5A, when the multi-touch is generated on the display screen 510, the position path confirmation unit 220 determines the position of the second point 513 at which the touch ends, from the first point 511, Lt; / RTI > can be calculated.

For example, the position path confirmation unit 220 confirms the length of the position path of the stop from the display screen 510 to the second point 513 where the touch of the stop is terminated, Information about each point in the map can be confirmed. The position path check unit 220 may compare the length of the position path of the stop with the reference value to determine whether it is smaller than the reference value.

5 (b), when the multi-touch is generated on the display screen 520, the position path confirmation unit 220 determines that the touch is completed from the three first points 521, 522, and 523 The lengths for the position path up to the two points 524 and 525 can be calculated.

The position path confirmation unit 220 confirms the length of the position path of the stop from the display screen 520 to the second points 524 and 545 where the touch of the stop and ring finger ends, You can see information about each point in the location path. The position path check unit 220 may compare the length of the position path of the stop with the reference value to determine whether it is smaller than the reference value.

The touch of each of the not detected ends on the display screens 510 and 520 of FIGS. 5A and 5B may be terminated at the second point 533 of the display screen 530 of FIG. 5C have. At this time, the first point 531 in Fig. 5 (c) may correspond to the first point 511 in Fig. 5 (a) and the first point 521 in Fig. 5 (b). When the detection takes the same gesture on the display screens 510 and 520 of FIGS. 5A and 5B, the pattern analyzer 230 determines that the first point 531 of the display screen 530 and the second point Point 533, and analyze the 'L' shaped pattern.

5A and 5B, when analyzing the pattern of 'L' as shown in FIG. 5C, the pattern analyzing unit 230 may calculate the number of the first points The pattern can be distinguished. For example, the pattern analyzer 230 distinguishes the multi-touches starting at two first points in FIG. 5 (a) and the multi-touches starting from three first points in FIG. 5 (b) To execute two different commands.

6 is a flowchart illustrating a gesture input classification method according to an exemplary embodiment of the present invention.

The gesture input identifying method according to the gesture input identifying device includes the steps of counting the number of taps generated on the screen of the terminal providing the graphical user interface, and when the number of the counted tenses is reduced to one, Switching to an input mode, and executing a command according to the reduced touch according to switching to the gesture input mode.

At this time, the step of switching the terminal to the gesture input mode may include switching to the gesture input mode if the number of counted touches is reduced to at least two within the predetermined time, .

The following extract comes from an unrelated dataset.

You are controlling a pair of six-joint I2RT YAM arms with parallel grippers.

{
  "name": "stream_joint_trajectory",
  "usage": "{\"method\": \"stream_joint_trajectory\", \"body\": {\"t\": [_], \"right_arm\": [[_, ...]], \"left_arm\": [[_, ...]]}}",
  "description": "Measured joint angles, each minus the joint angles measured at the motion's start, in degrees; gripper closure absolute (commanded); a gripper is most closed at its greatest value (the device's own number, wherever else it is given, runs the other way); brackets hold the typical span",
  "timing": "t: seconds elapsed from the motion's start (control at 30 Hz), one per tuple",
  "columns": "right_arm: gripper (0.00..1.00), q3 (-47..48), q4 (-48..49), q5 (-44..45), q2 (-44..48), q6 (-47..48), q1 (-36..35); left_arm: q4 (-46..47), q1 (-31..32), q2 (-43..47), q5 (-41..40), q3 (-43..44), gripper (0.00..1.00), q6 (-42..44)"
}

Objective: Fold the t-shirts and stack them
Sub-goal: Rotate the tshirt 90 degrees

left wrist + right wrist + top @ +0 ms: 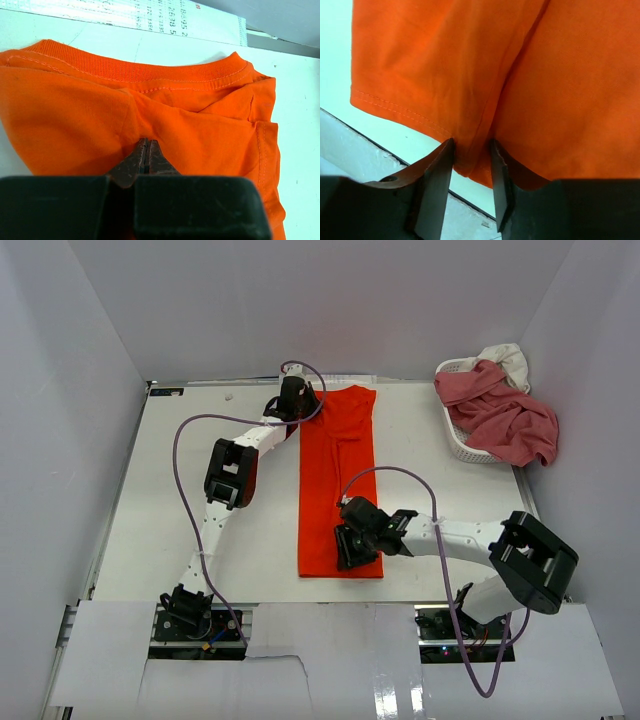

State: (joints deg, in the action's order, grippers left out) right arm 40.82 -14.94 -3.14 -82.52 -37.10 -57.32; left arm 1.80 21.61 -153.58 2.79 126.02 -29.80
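Item 1 — orange t-shirt point(338, 480), a long folded strip on table point(450, 500). Left gripper point(146, 149) clamped on collar end; right gripper point(472, 162) half-spread astride hem. Step: end-to-end fold, by judgement; next likely needs firm hem grip — then carry to collar.

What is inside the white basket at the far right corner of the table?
A dusty pink t-shirt fills the white basket and hangs over its rim. A cream-white cloth lies behind it. Anything beneath them is covered.
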Motion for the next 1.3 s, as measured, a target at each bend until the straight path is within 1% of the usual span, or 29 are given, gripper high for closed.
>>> {"method": "stream_joint_trajectory", "body": {"t": [0.03, 0.17, 0.23, 0.4, 0.67, 0.73, 0.77, 0.8, 0.9, 0.97, 1.1, 1.17, 1.2, 1.23, 1.3], "right_arm": [[0.66, 0.0, 0.11, 0.0, -0.57, 0.02, -0.28], [0.78, 0.11, 0.63, 0.04, -1.07, -0.26, -1.4], [0.8, 0.11, 0.87, 0.17, -1.01, -0.57, -2.01], [0.8, 0.24, 0.98, 0.92, 0.11, -1.79, -3.93], [0.79, 0.22, 0.92, 1.95, 1.75, -3.8, -6.67], [0.77, 0.07, 0.96, 1.97, 1.99, -4.48, -7.17], [0.75, -0.15, 0.96, 1.92, 2.21, -4.68, -7.3], [0.67, -0.44, 0.96, 1.88, 2.4, -4.9, -7.43], [0.59, -1.11, 1.01, 1.81, 2.47, -5.66, -7.72], [0.58, -1.66, 0.96, 1.57, 2.69, -5.99, -7.87], [0.57, -2.25, 0.79, 1.53, 5.31, -6.19, -8.02], [0.57, -2.25, 0.55, 1.57, 7.58, -6.32, -8.02], [0.57, -2.25, 0.42, 1.64, 8.96, -6.4, -8.07], [0.57, -2.27, 0.04, 1.7, 10.4, -6.58, -8.13], [0.57, -2.38, -0.37, 1.73, 13.33, -6.93, -8.35]], "left_arm": [[0.0, 0.0, 0.0, 0.0, 0.0, 0.97, 0.02], [-0.02, 0.0, 0.0, 0.0, 0.0, 0.97, 0.02], [-0.02, 0.0, 0.0, 0.0, 0.0, 0.97, 0.04], [-0.04, 0.0, 0.0, 0.02, 0.02, 0.96, 0.07], [-0.04, 0.0, 0.0, 0.04, 0.02, 0.96, 0.07], [-0.07, 0.0, 0.0, 0.04, 0.02, 0.95, 0.04], [-0.07, 0.0, 0.0, 0.04, 0.02, 0.96, 0.04], [-0.07, 0.0, 0.0, 0.04, 0.04, 0.95, 0.02], [-0.26, 0.0, 0.0, 0.04, 0.09, 0.95, 0.0], [-0.63, 0.0, 0.0, 0.04, 0.28, 0.91, 0.02], [-2.16, 0.0, 0.0, -0.31, 1.01, 0.73, -0.11], [-3.74, 0.0, 0.15, -0.68, 1.88, 0.66, -0.11], [-4.5, 0.02, 0.37, -0.96, 2.01, 0.65, -0.17], [-5.49, 0.02, 0.81, -1.51, 2.01, 0.59, -0.2], [-7.65, 0.0, 2.45, -2.78, 1.57, 0.56, -0.52]]}}
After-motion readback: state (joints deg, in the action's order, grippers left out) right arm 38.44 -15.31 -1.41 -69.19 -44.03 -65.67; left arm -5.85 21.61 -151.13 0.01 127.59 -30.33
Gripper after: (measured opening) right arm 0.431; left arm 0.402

The step of executing the instruction based on the reduced touch may further include extracting a first gesture instruction word from the database, further considering the number of the counted touches.

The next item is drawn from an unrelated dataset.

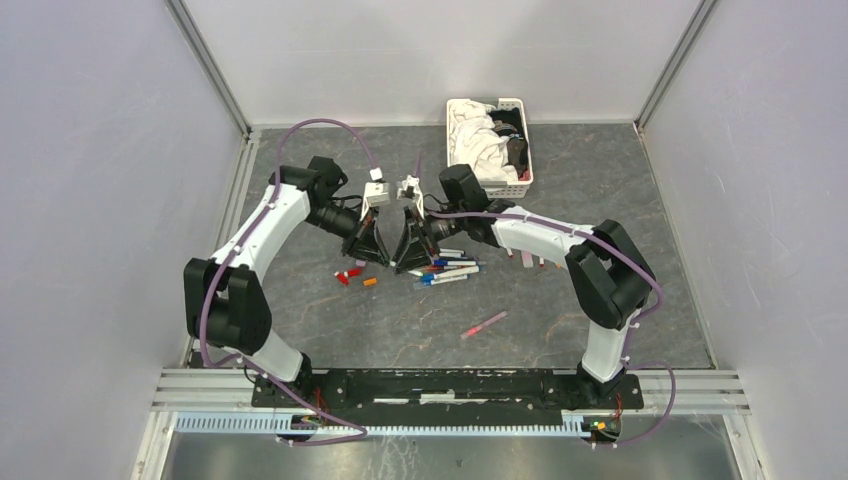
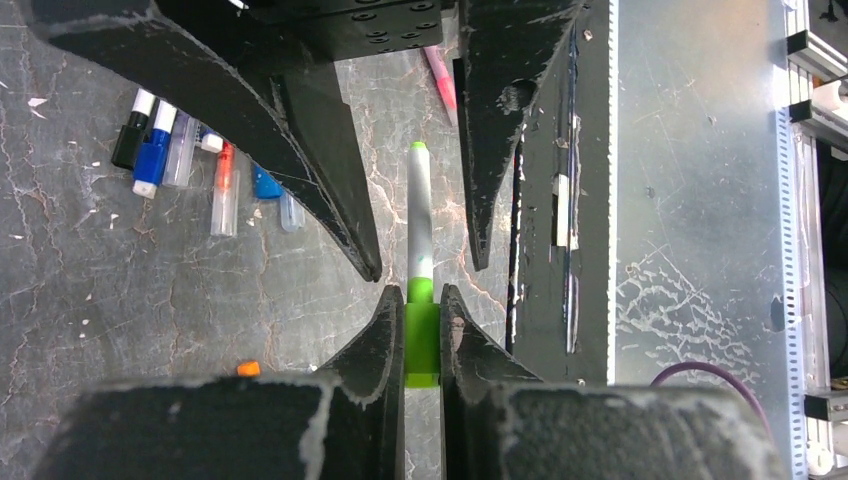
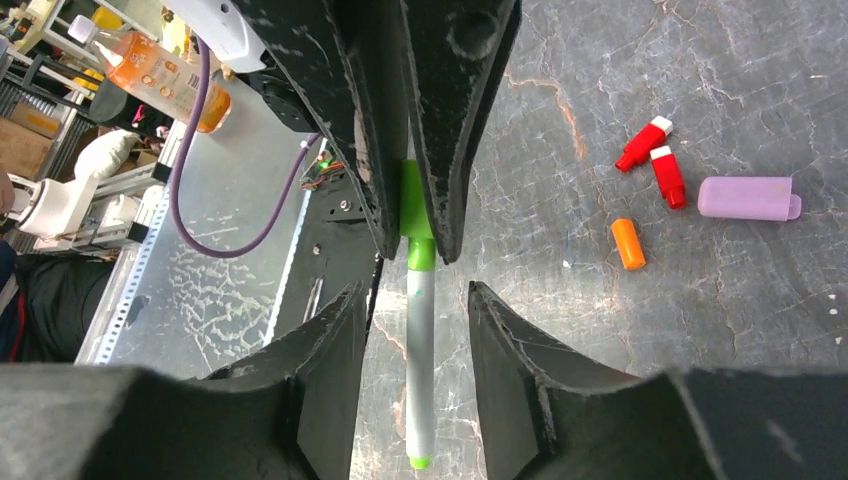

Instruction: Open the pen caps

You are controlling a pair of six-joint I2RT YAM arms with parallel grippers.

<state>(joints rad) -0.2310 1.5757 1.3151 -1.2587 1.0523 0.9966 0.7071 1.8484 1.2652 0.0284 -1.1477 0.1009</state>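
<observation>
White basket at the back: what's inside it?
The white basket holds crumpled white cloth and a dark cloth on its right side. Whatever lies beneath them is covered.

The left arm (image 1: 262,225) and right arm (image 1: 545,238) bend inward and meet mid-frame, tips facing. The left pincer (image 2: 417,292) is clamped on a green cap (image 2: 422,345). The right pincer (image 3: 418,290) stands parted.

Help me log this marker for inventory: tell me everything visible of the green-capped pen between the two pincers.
The green pen is a slim plastic marker: white-grey barrel, small green end tip, bright green cap apparently seated on it. The left pincer is shut on the cap, alone carrying the pen; the right pincer stands open either side of the barrel, not touching it.
</observation>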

Further, when the number of counted touches is maintained at n (where n is a natural number of 2 or more), executing a command of dragging after touching without switching to the gesture input mode can do.

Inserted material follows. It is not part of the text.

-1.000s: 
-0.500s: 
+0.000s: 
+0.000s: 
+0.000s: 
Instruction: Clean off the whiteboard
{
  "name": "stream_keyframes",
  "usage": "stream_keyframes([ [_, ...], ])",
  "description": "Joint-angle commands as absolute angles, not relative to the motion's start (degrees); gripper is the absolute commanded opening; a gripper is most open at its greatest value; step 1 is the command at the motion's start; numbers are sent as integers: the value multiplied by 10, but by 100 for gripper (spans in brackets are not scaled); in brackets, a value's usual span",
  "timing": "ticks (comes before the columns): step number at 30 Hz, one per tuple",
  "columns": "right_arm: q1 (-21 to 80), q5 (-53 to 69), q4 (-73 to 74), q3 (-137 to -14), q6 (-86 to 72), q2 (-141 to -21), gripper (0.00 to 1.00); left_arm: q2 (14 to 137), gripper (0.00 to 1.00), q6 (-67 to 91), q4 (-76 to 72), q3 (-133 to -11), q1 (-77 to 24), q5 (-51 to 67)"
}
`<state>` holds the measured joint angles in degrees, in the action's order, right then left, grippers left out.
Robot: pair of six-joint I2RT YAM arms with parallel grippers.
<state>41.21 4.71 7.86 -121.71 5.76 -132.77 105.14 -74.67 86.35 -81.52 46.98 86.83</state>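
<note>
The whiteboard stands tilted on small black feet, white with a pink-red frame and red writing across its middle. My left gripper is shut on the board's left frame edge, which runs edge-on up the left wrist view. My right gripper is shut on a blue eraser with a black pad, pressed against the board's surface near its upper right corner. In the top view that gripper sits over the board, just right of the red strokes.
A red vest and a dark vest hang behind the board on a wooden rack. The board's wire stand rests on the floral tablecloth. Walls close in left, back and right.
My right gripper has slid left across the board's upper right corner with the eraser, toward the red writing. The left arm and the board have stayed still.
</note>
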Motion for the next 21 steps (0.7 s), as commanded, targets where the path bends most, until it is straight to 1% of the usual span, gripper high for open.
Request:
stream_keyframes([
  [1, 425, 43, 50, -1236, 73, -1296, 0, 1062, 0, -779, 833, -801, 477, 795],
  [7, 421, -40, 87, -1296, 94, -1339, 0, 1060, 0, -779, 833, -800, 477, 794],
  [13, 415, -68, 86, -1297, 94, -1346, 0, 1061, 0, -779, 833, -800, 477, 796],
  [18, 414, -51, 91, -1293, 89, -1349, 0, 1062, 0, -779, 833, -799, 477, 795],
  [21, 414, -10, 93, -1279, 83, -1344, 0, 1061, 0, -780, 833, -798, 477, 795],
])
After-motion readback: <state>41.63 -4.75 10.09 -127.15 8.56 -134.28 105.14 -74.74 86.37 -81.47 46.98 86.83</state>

Hereinafter, a method of executing a command according to an embodiment will be described.

In step 610, the command executor 200 recognizes the first point where the touch occurs on the screen. The first point may have positional coordinates on the screen and the distance between the first point and the reference point of the screen may be measured using the positional coordinates.

In step 610, the instruction executor 200 may recognize a plurality of first points simultaneously. The number of the first points may be determined according to the number of fingers usable by the user and the size of the screen. For example, the user can touch the screen simultaneously with the detection and stop, or touch the detection first, and then touch the stop with the contact maintained. In this case, the instruction executor 200 can recognize the two first points at the time when the touch by the detection and the stop are simultaneously generated.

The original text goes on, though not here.